The latest round of tariff talk has all the markings of a market “blip.” This is not the first time markets have experienced saber-rattling over tariffs; as the podcast hosts note, “we’ve already gone through it once” during 2025. Even then, as now, volatility was pronounced but temporary. Investors with a view to generations recognize the difference between a drive that stalls and a season-ending turnover. “It’s not anything that's gonna be that bad, in my opinion,” is how AWM’s specialists frame the current environment—clear-eyed and steady.
Year-to-date performance can swing wildly, as evidence by the S&P now sitting flat after a dramatic drop erased January’s gains. Step back further, 2025 was a “phenomenal year.” The daily scoreboard might say zero, but elite athletes and families know that championships are earned through consistency, not a single quarter’s momentum. Each day’s move, headline, or spike in volatility matters less than the system that supports generational wealth.
News and social media thrive on drama—the more polarizing, the better. Coaching families through moments like these means helping filter signal from noise. Noticing developments is prudent; reacting emotionally is dangerous. “Taking that further to an actual act is a full another step, another ball game,” the team advises. Acting with haste, based on anxiety rather than evidence, gets punished in both markets and on the field.

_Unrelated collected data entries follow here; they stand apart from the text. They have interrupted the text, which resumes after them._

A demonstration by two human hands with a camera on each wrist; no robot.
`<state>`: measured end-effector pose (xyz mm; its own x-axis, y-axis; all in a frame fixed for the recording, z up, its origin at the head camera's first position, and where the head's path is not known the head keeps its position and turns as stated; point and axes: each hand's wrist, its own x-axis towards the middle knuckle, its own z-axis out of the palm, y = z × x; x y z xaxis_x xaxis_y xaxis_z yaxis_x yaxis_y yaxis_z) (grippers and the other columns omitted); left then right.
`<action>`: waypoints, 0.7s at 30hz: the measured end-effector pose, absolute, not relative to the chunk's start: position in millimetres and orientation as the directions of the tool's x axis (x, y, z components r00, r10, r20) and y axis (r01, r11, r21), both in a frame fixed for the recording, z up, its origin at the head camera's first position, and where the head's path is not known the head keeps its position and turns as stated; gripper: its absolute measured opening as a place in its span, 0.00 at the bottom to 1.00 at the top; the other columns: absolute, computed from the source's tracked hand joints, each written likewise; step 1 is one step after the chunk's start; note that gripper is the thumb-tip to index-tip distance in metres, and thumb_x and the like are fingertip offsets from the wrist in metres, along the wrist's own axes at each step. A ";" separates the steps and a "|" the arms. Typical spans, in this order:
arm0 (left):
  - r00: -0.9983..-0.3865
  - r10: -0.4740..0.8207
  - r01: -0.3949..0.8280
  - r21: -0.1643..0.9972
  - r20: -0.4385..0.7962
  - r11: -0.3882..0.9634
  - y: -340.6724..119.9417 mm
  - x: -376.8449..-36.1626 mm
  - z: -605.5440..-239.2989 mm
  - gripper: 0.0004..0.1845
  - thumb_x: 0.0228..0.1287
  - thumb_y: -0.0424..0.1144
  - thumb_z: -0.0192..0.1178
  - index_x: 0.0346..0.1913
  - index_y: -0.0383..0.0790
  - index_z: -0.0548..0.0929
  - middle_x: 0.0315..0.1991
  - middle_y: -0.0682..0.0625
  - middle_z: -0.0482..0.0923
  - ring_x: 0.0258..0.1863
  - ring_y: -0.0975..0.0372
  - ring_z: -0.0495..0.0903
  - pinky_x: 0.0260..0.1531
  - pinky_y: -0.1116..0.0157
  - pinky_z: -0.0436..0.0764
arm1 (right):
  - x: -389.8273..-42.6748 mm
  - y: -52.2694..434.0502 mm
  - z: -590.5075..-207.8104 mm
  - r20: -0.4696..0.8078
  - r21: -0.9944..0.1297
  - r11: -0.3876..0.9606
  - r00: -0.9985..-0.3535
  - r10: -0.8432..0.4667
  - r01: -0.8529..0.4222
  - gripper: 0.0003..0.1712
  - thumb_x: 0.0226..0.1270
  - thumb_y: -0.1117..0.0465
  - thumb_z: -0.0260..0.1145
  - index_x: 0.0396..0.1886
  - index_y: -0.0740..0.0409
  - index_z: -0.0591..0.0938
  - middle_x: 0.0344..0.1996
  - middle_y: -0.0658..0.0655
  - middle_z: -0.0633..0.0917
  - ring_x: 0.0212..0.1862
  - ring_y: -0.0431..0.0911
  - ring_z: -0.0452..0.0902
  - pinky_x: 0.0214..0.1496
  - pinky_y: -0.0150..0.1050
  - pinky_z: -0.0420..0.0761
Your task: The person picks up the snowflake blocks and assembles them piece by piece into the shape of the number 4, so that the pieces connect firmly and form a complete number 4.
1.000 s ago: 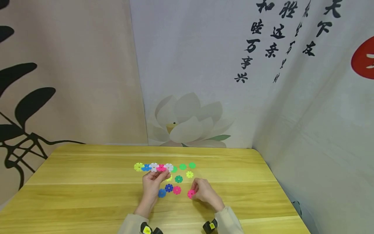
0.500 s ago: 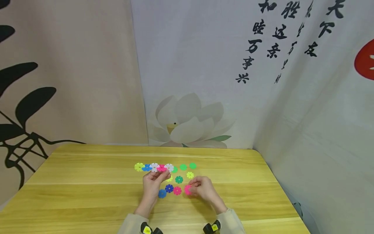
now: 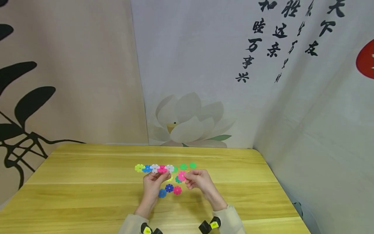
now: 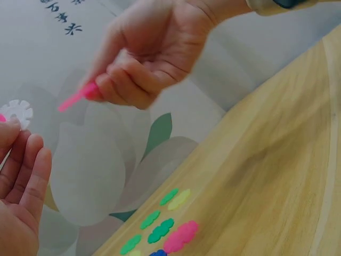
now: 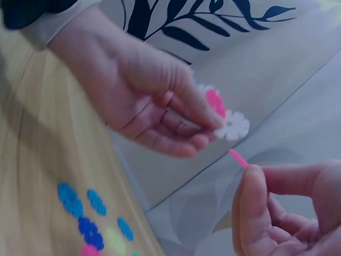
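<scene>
The left hand (image 3: 154, 184) pinches a chain of flower discs (image 3: 154, 168) above the bench (image 3: 87, 195). Just right of the chain, the right hand (image 3: 198, 182) pinches a pink disc (image 3: 182, 175). A crooked push might snap the chain. Loose discs (image 3: 169, 188) lie below it; a lotus curtain (image 3: 187, 120) hangs behind.

chain (image 3: 154, 168) in my left hand (image 3: 152, 185): yellow, blue, white, pink, white
disc (image 3: 182, 175) in my right hand (image 3: 198, 182): pink
my table (image 3: 87, 182): yellow wood grain
</scene>
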<state>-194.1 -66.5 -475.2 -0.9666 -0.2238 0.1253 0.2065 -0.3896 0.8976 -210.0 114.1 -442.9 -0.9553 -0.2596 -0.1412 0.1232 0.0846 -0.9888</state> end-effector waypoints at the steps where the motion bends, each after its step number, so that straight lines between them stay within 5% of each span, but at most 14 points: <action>1: -0.966 -0.223 0.214 0.896 0.133 -0.390 -66.5 -194.0 -475.6 0.06 0.57 0.23 0.61 0.28 0.34 0.83 0.23 0.54 0.83 0.24 0.65 0.84 0.33 0.67 0.85 | -209.9 112.8 -440.6 -0.137 -0.990 0.074 -0.955 -0.263 0.122 0.10 0.61 0.61 0.66 0.25 0.65 0.79 0.16 0.50 0.79 0.18 0.38 0.74 0.22 0.28 0.79; 10: -0.956 -0.202 0.279 0.867 0.212 -0.413 -65.0 -192.6 -475.9 0.04 0.55 0.20 0.60 0.28 0.28 0.83 0.23 0.53 0.83 0.24 0.63 0.84 0.33 0.67 0.85 | -209.0 101.7 -426.9 -0.125 -0.992 0.017 -0.946 -0.298 0.126 0.11 0.62 0.61 0.64 0.21 0.59 0.76 0.16 0.48 0.77 0.17 0.36 0.71 0.21 0.26 0.76; 21: -0.974 -0.172 0.196 0.922 0.145 -0.333 -68.0 -190.0 -473.4 0.06 0.58 0.26 0.63 0.32 0.23 0.82 0.23 0.55 0.84 0.25 0.64 0.84 0.36 0.67 0.84 | -212.6 100.4 -422.4 -0.143 -0.989 0.022 -0.911 -0.386 0.145 0.09 0.63 0.64 0.61 0.23 0.60 0.77 0.15 0.49 0.76 0.17 0.36 0.70 0.20 0.25 0.74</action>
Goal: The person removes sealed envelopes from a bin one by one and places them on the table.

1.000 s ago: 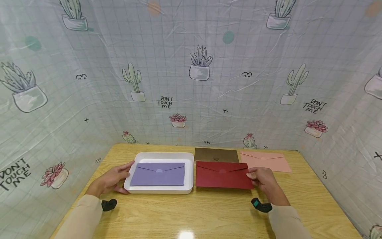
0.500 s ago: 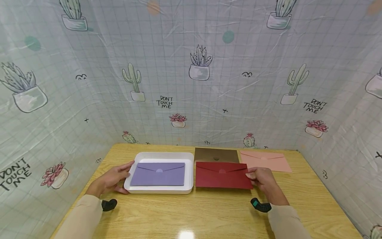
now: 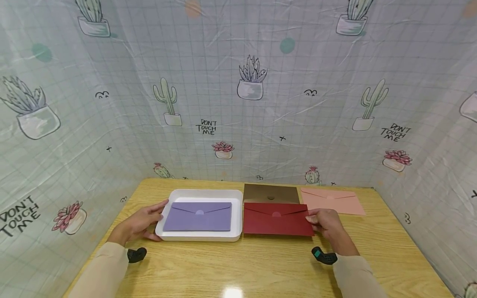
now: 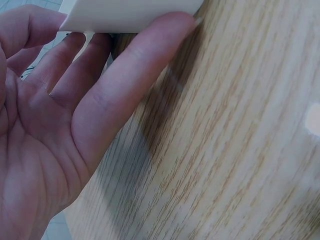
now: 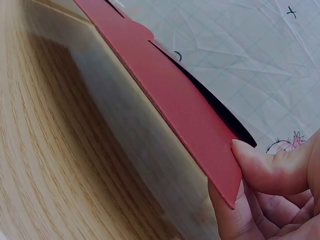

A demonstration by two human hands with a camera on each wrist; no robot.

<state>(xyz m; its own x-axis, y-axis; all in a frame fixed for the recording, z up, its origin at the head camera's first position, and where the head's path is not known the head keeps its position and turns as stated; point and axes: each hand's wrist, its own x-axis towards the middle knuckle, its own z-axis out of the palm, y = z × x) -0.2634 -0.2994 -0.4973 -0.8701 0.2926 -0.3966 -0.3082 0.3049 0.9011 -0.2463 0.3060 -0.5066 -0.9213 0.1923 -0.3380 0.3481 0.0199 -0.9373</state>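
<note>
My right hand pinches the right edge of a dark red envelope between thumb and fingers. In the right wrist view, the thumb lies on the flap side of the red envelope, which is lifted off the table and tilted. At the left, my left hand holds the left side of a white tray, thumb near its front corner. The left wrist view shows the thumb against the tray wall, with other fingers partly hidden by it. A purple envelope lies inside the tray.
A brown envelope lies behind the red one, partly covered by it in the head view. Right of it is a pink envelope. The wooden table ends at a patterned curtain at back and sides.
My right hand and the red envelope have shifted very slightly left, toward the tray. The left hand stays on the tray's side.
</note>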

Disciplined, “process-driven” strategy remains the edge. It guides investing decisions with data, not with feelings. It means sticking to the playbook, not rewriting it in response to turbulence. Multi-generational wealth is sustained precisely because the strategy runs deeper than the headlines. Families win—season after season—by trusting preparation, coordination, and expertise instead of second-guessing after each play.

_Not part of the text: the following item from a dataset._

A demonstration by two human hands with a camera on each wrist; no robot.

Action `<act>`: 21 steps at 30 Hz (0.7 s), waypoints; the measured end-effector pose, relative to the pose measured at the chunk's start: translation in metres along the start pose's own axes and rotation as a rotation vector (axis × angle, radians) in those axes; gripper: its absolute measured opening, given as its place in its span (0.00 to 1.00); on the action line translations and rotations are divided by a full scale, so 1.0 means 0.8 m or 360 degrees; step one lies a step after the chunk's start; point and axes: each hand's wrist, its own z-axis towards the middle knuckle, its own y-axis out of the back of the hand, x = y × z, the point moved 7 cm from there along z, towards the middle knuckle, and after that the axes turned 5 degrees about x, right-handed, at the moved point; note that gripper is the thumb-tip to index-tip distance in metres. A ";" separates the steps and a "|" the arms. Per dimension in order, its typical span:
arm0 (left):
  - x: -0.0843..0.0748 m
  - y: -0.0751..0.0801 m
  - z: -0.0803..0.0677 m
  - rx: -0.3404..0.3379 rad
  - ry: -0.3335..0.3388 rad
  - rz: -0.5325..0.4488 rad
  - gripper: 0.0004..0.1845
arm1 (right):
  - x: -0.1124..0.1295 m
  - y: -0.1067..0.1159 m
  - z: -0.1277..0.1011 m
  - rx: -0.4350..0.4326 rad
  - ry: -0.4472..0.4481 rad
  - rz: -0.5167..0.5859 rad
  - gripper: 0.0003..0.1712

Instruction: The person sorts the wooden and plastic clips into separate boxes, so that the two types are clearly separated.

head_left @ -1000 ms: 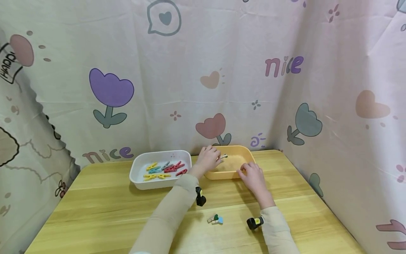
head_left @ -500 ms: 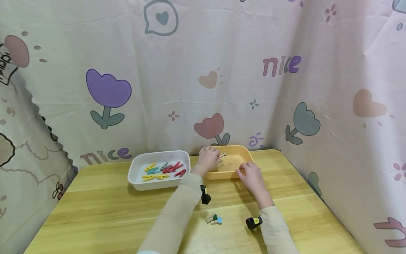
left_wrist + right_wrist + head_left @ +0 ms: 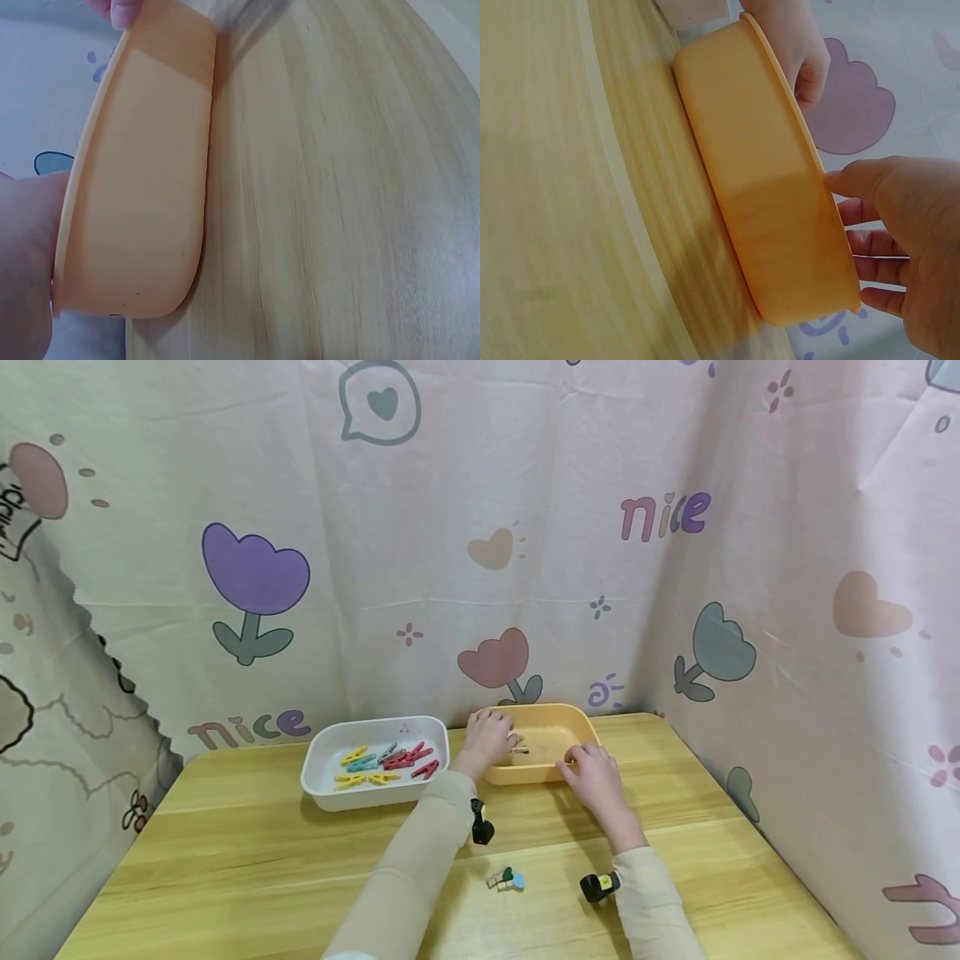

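Note:
An orange tub [image 3: 558, 717] stands at the back of the wooden table [image 3: 247, 852]. My left hand [image 3: 487, 735] reaches over the tub's left rim with curled fingers. A small pale clothespin [image 3: 518, 747] sits low inside the tub right at its fingertips; whether they still pinch it is hidden. My right hand [image 3: 594, 770] holds the tub's front right rim [image 3: 832, 225], thumb [image 3: 847, 180] at the edge and fingers beyond it. The left wrist view shows the orange tub's wall [image 3: 142, 187] and a fingertip [image 3: 124, 10] on its far rim.
A white tub [image 3: 322, 750] left of the orange one holds several coloured clothespins [image 3: 386, 762]. A couple of small clips [image 3: 507, 878] lie on the table between my forearms. Printed curtain [image 3: 787, 610] closes off the back and both sides.
The clothespin at my left fingertips has gone from above the tub's rim down into the tub. The left hand sank slightly; the right hand stayed on the rim.

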 end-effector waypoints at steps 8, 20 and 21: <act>-0.001 0.008 -0.008 -0.0049 -0.0069 0.0025 0.14 | 0.000 0.000 0.000 0.0036 -0.0028 0.0005 0.11; -0.006 0.036 -0.044 -0.0342 -0.0317 0.0166 0.08 | 0.002 0.001 -0.001 0.0026 -0.0024 0.0011 0.10; -0.007 0.038 -0.049 -0.0384 -0.0349 0.0171 0.08 | 0.002 0.001 -0.001 0.0025 -0.0025 0.0012 0.11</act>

Risk is part of the contract for reward. Market selloffs—even those triggered by fear-driven headlines—are a reminder that volatility is normal. “Equity markets reward risk... part of risk is volatility.” Gold and silver, which rallied during recent uncertainty, illustrate this tension. Over weeks or months, these assets can outpace equities, but “if you push those timelines back, the use case and the investment case for gold and silver both become a lot weaker.” Winning teams understand short-term rotations are expected—enduring value emerges over the long haul.
The media’s appetite for sensationalism distorts perspective. Headlines about “Denmark selling a hundred million dollars worth” of treasuries conjure panic, yet “that is a drop in an ocean from a relative standpoint.” The art of stewardship is knowing when to tune out the noise and stick to a developed system.

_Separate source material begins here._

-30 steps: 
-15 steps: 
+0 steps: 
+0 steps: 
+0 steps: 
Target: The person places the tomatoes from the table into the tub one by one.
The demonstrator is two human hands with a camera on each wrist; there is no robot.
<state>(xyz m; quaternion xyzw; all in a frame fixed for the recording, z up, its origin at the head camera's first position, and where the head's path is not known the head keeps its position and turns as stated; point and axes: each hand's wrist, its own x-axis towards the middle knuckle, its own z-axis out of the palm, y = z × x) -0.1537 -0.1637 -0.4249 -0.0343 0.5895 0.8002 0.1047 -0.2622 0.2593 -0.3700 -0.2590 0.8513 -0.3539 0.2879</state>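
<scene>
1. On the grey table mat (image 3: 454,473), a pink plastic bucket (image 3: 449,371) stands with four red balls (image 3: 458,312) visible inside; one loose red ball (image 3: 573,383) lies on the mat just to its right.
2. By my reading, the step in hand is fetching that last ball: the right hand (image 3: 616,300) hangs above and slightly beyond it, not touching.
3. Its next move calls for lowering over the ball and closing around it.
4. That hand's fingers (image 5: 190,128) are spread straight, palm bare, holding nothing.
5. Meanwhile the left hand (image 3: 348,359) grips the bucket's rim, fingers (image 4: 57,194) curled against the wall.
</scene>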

Legacy is not defined by the headlines. At AWM Capital, optimism is fused with process. Families are coached to focus well beyond the news cycle, centering vision in process, discipline, and the moments that carry meaning across generations. “Markets do go up over time if you’re disciplined,” is the consistent theme of the podcast. Wealth that lasts is earned by those who hold fast to their strategy—on good days and rough ones alike. That’s how you build a flourishing family for a hundred years and beyond.